● **What is required**: Among the entries that follow, the required portion opens with the line containing "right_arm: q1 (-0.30" and closes with the line containing "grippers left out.". Give that portion again exactly, and nothing else.

● **Records supplied**:
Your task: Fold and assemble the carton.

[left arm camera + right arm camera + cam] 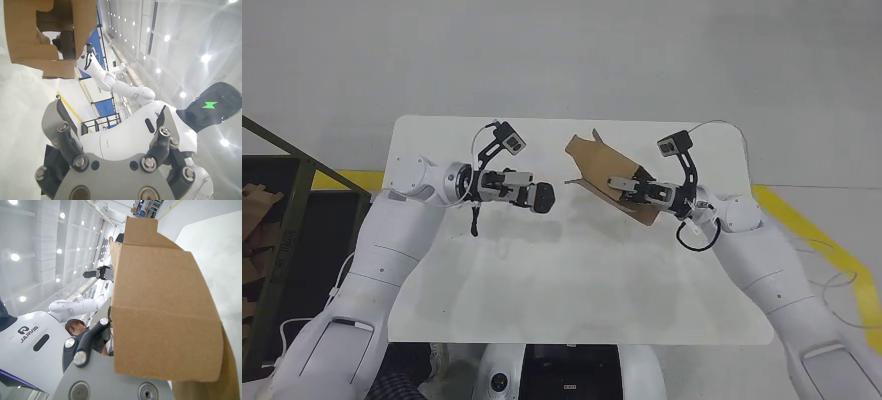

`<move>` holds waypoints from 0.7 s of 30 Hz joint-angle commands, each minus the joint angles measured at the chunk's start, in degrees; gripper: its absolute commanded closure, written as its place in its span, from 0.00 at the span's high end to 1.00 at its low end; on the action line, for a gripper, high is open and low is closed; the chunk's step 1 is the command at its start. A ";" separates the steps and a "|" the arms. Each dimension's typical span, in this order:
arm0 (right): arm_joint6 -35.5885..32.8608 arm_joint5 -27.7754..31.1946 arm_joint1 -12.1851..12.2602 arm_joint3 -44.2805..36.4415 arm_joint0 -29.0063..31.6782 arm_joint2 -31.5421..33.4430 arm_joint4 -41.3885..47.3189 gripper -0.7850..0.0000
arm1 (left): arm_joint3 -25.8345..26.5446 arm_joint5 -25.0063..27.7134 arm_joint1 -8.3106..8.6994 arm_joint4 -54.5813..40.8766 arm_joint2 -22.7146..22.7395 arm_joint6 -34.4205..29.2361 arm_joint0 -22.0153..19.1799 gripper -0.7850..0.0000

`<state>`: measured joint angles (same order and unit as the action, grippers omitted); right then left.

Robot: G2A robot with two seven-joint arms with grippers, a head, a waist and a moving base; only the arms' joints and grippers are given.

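Note:
The brown carton (604, 168) is part-opened and raised over the far middle of the white table, tilted, with a flap pointing away. My right gripper (628, 187) is shut on its wall; in the right wrist view the carton (162, 306) covers the jaws and one dark finger (90, 332) shows beside it. My left gripper (545, 196) hovers just left of the carton, apart from it, open and holding nothing. In the left wrist view the left gripper (111, 108) points toward the carton (20, 41), whose open end shows the right gripper (66, 45) inside.
The white table (542, 290) has bare room in front of both arms. A dark rack with cardboard pieces (257, 215) stands off the table's left side. Yellow floor tape (807, 225) runs past the right edge.

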<state>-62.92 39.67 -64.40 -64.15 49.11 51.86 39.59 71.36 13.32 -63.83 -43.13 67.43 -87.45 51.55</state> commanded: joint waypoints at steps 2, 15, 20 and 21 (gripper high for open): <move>0.96 -0.01 -0.41 -0.39 0.00 -0.66 -1.57 0.00 | 0.11 0.10 -0.09 0.10 -0.26 0.51 -0.41 1.00; -1.26 -0.29 -1.08 -2.66 1.02 -0.73 -2.17 0.00 | -1.42 1.37 -0.39 1.60 -1.14 3.38 -1.57 1.00; -2.34 -0.65 -1.28 -3.69 1.40 -0.92 -2.47 0.00 | -1.25 1.37 -0.45 1.58 -1.35 3.38 -1.76 1.00; -2.50 -0.81 -1.33 -3.91 1.46 -1.02 -2.60 0.00 | -1.18 1.35 -0.47 1.62 -1.44 3.36 -1.80 1.00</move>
<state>-65.32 38.98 -65.70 -67.91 50.53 50.91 37.09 70.11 14.70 -64.28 -41.57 66.07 -84.06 49.78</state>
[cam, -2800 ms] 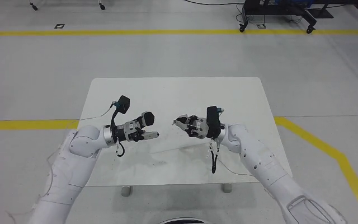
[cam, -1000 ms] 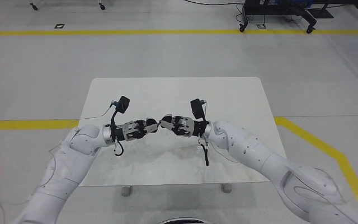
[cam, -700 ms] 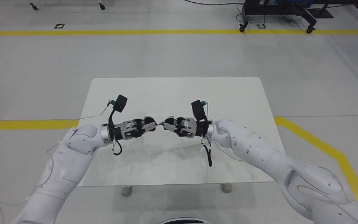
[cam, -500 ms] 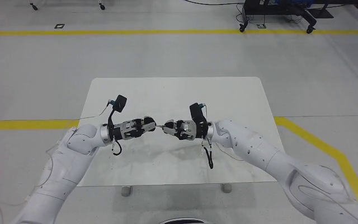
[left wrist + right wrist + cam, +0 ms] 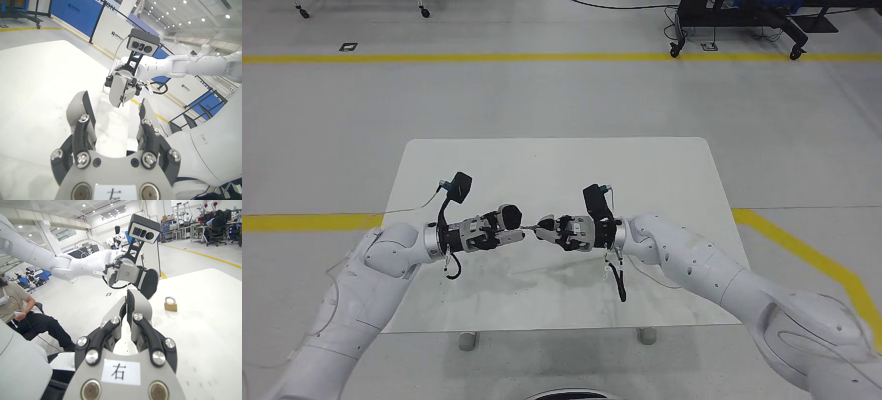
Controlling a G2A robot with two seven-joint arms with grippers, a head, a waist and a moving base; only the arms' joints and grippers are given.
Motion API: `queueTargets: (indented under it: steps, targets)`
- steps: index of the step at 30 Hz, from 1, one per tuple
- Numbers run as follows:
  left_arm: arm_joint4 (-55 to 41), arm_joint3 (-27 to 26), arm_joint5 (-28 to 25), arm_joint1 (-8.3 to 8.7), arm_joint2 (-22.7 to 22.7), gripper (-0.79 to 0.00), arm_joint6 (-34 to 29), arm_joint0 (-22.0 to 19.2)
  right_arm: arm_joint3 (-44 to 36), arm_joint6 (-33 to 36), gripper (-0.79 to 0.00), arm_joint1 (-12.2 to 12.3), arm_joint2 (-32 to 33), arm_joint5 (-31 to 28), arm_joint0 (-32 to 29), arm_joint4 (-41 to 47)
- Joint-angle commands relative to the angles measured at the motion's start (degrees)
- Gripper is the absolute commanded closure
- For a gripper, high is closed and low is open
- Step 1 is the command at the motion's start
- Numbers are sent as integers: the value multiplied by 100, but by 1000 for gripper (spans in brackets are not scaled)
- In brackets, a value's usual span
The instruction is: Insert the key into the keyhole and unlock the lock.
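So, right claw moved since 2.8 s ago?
Yes. In the top view the right claw, shut on the key, has moved away from the right edge of the table toward its middle and the left claw.

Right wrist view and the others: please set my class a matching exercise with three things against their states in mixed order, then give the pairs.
Things:
1. left tool
2. right tool
3. padlock

States:
A. standing upright on the table
B. shut on the key
C. open, holding nothing

Pairs: 1-C; 2-B; 3-A
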Motion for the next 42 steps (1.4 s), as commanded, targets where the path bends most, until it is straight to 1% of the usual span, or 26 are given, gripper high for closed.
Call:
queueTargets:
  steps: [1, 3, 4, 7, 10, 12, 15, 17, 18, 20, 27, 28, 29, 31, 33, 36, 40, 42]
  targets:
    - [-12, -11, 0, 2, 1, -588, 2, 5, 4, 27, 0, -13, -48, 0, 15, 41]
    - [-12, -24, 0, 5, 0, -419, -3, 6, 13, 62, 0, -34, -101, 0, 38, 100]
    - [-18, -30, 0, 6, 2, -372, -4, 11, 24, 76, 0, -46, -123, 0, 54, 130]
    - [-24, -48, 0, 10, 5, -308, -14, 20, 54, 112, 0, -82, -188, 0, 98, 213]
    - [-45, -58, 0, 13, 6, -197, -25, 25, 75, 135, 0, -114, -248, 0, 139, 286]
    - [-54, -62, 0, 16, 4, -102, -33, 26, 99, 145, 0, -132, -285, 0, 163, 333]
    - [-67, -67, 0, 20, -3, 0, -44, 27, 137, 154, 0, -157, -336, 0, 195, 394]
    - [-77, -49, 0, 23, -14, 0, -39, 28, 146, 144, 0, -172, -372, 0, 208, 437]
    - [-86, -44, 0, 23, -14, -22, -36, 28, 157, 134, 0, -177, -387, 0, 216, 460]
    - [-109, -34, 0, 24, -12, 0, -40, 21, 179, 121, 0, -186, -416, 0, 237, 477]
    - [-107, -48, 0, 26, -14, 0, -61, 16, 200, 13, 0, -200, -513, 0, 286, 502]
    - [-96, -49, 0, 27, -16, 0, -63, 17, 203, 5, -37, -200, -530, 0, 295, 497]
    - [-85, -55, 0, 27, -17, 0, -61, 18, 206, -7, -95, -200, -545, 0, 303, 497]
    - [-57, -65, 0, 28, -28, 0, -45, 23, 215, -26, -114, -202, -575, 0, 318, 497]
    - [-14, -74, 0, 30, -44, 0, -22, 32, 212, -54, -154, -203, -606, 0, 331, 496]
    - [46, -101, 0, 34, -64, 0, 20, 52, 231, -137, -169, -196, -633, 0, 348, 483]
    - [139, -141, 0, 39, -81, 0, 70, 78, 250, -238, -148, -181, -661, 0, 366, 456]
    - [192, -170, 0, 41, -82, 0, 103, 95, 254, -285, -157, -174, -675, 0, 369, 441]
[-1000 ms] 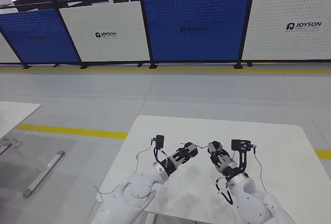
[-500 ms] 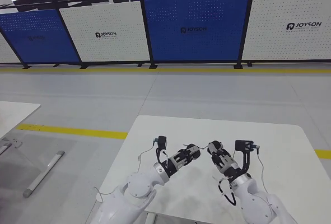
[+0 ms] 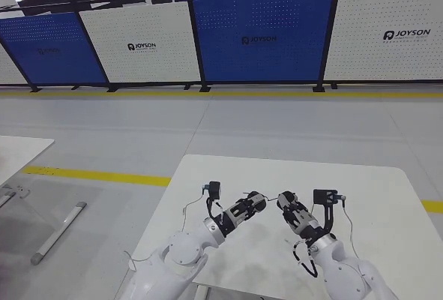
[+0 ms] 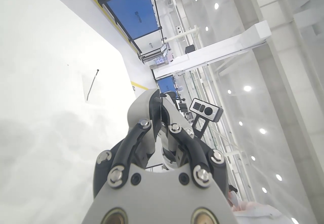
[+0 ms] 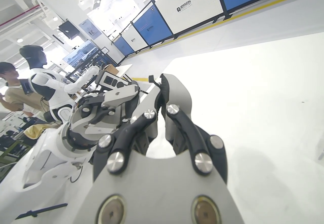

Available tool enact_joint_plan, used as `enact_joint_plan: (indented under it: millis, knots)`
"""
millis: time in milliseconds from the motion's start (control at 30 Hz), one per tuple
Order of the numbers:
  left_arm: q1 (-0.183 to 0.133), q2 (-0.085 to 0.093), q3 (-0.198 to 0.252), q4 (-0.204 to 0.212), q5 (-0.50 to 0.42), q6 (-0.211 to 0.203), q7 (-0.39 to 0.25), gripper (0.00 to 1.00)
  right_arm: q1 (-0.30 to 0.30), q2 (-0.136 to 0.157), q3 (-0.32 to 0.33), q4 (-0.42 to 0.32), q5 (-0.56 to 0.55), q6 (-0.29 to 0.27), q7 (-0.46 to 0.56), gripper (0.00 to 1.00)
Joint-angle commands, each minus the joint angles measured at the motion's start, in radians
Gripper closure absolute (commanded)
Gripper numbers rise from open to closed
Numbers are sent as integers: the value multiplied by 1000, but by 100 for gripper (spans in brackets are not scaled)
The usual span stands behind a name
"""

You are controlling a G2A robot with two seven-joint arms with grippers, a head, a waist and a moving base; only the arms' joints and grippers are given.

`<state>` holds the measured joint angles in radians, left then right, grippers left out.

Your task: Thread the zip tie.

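- Grip at both ends: the left gripper (image 3: 258, 200) is clamped on the strap of the zip tie (image 4: 160, 111). The right gripper (image 3: 283, 199) is pinched on what I take for the same tie's head end, which pokes past its tips.
- I hold the two tip to tip above the middle of the tabletop (image 3: 371, 187), I judge so the tail can meet the head's slot.
- A spare tie (image 4: 92, 84) lies flat, out toward a rounded corner of the tabletop.
- The wall panels (image 3: 142, 37) carry a printed logo, which I leave unread.
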<state>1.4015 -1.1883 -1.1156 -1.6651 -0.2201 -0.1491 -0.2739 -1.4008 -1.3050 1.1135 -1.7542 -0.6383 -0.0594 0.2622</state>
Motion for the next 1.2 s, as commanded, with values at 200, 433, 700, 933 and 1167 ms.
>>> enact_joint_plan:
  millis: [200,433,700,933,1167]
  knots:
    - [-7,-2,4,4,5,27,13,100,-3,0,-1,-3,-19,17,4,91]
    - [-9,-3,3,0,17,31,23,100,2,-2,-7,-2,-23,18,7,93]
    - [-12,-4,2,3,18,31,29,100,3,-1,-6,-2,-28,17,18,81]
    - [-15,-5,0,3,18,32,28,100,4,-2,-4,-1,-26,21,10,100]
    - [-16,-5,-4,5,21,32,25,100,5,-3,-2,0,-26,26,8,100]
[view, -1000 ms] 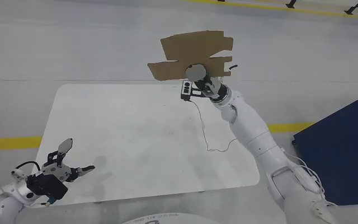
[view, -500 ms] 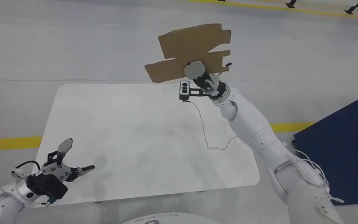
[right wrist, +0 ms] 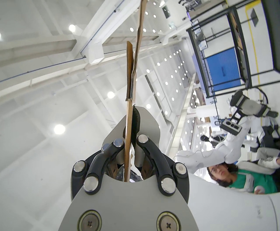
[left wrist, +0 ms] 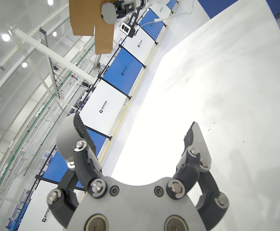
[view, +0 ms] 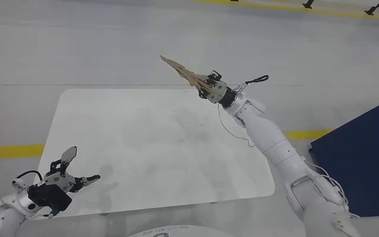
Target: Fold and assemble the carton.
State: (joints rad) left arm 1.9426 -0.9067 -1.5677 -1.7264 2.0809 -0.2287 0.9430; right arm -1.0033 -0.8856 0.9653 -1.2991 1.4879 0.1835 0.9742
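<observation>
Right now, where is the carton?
Top view: the carton is clamped in the right gripper, in the air above the table's far edge.

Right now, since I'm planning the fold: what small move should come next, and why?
Probably lower the carton over the table toward the left gripper. The right gripper holds it flat in the air by the table's far edge, while the left gripper sits open, far off.

The left hand [left wrist: 136, 131] spreads wide over the table [left wrist: 196, 76]; beyond, the right hand [left wrist: 115, 12] grips the flat carton [left wrist: 87, 19].
</observation>
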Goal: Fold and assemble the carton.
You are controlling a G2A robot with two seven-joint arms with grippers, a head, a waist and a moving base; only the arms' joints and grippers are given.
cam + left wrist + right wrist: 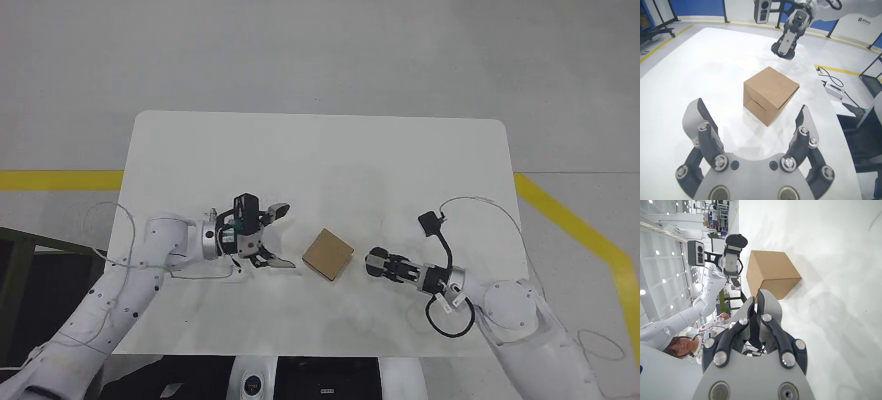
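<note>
- Carton (328,255) stands on the table (400,150), around the middle and toward the near edge. It is already a closed cube, turned diagonal to both arms, and nothing touches it.
- Left gripper (284,238) sits left of the carton, near it but apart, with the jaws spread wide, nothing held, and the opening facing the box.
- Right gripper (373,259) sits right of the carton, just beside it with a gap. The fingers are pressed together and empty, and the tip points at the box.
- Flap seam (758,103) on the side facing the left gripper looks not quite flush; a dark slit shows where the panels overlap. Judgement: assembly is nearly done, and that side may need a final press.
- Risk: a push from one side only would probably slide the box, since it looks light and the tabletop smooth, instead of seating the flap.
- Risk: the box sits diagonal, so contact is likely to land on a corner or off-centre, which would spin it rather than press it.
- Risk: if the wide jaws close hard across the walls, the thin card could dent or the seam could pop open.
- Risk: a fingertip catching the slit edge could pull the flap out.
- Count: one carton, two grippers (one spread, one closed), one table.
</note>
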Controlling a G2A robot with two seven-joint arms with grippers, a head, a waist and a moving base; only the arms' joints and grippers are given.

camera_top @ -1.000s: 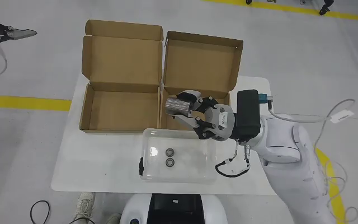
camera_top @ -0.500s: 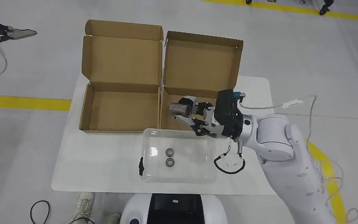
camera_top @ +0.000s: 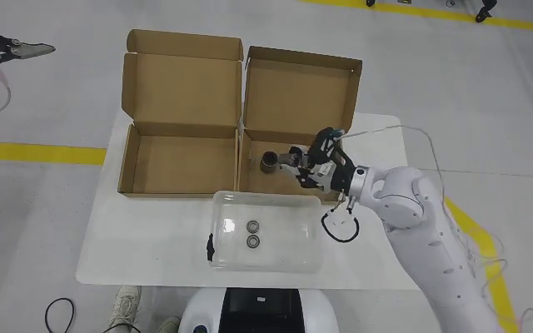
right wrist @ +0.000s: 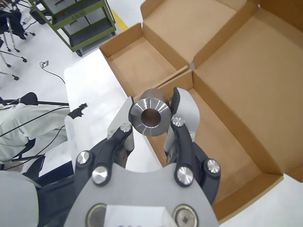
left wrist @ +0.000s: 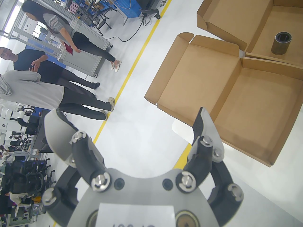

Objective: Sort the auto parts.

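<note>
Right gripper (right wrist: 152, 98) lower, sleeve (right wrist: 150, 119) between fingers (right wrist: 188, 109)

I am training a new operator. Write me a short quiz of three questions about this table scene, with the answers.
1. True or false: the left end effector is shut on a part.
2. Fill the gap: the right end effector is shut on a grey hollow metal ____.
3. Where do the two small metal rings lie? A) in the left end effector; B) in the clear plastic container; C) in the right end effector.
Key: 1 false, it is open and empty; 2 cylinder; 3 B.
</note>
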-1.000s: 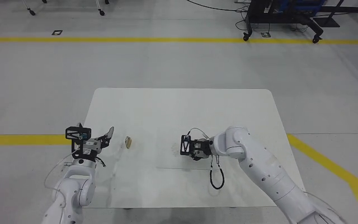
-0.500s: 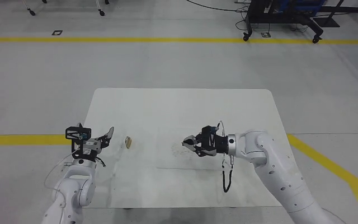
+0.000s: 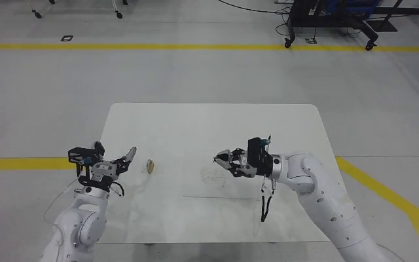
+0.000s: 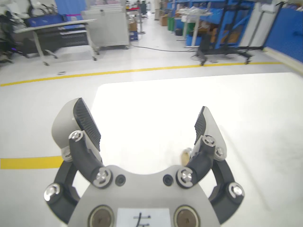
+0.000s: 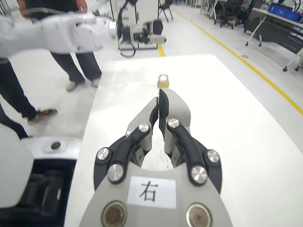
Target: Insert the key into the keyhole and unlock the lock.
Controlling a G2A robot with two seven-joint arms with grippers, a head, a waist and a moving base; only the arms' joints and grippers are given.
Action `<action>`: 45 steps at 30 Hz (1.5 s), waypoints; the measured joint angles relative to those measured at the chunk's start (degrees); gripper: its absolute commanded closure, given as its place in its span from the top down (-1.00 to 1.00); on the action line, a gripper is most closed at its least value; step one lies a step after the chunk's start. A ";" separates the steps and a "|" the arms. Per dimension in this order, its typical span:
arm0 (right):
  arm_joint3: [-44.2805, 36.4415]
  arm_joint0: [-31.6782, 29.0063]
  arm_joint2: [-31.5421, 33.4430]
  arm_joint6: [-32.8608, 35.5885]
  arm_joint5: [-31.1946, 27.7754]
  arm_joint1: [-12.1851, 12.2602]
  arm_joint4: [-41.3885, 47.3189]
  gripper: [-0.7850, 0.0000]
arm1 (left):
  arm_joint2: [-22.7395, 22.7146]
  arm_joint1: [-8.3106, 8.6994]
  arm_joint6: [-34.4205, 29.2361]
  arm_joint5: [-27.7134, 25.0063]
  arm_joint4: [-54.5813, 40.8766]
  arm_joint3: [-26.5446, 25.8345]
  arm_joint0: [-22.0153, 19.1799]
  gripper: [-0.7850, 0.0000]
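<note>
- The right gripper (image 5: 159, 98) hung above mid-table, fingers pressed together — whether the key sat between them could not be made out.
- The brass lock (image 3: 150, 166) lay well apart, near the left edge of the table (image 3: 196, 124), just beside the wide-open, empty left gripper (image 4: 141, 110).
- Best practice, judging here: steady the lock first, then bring the key in square to the keyhole — slowly.

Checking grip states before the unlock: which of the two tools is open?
The left tool, the one nearer the padlock: it is spread wide, while the right tool is pressed shut.
</note>
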 measured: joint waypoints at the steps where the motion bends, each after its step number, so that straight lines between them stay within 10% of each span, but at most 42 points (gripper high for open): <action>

● **Answer space**:
  right_arm: q1 (-0.30 to 0.30), q2 (-0.136 to 0.157), q3 (-0.32 to 0.33), q4 (-0.42 to 0.32), q5 (-0.56 to 0.55), q6 (-0.29 to 0.27), q7 (-0.46 to 0.56), gripper (0.00 to 1.00)
Joint-angle commands, each minus the joint angles measured at the motion's start, in radians
Gripper closure absolute (commanded)
Gripper numbers rise from open to closed
Numbers are sent as integers: the value multiplied by 1000, but by 100 for gripper (spans in brackets are not scaled)
The usual span stands behind a name
"""

You are controlling a G2A robot with two seven-joint arms with grippers, a head, a waist and a moving base; only the arms' joints and grippers are given.

`<state>` holds the measured joint angles in radians, left then right, grippers left out.

The answer has been given in full.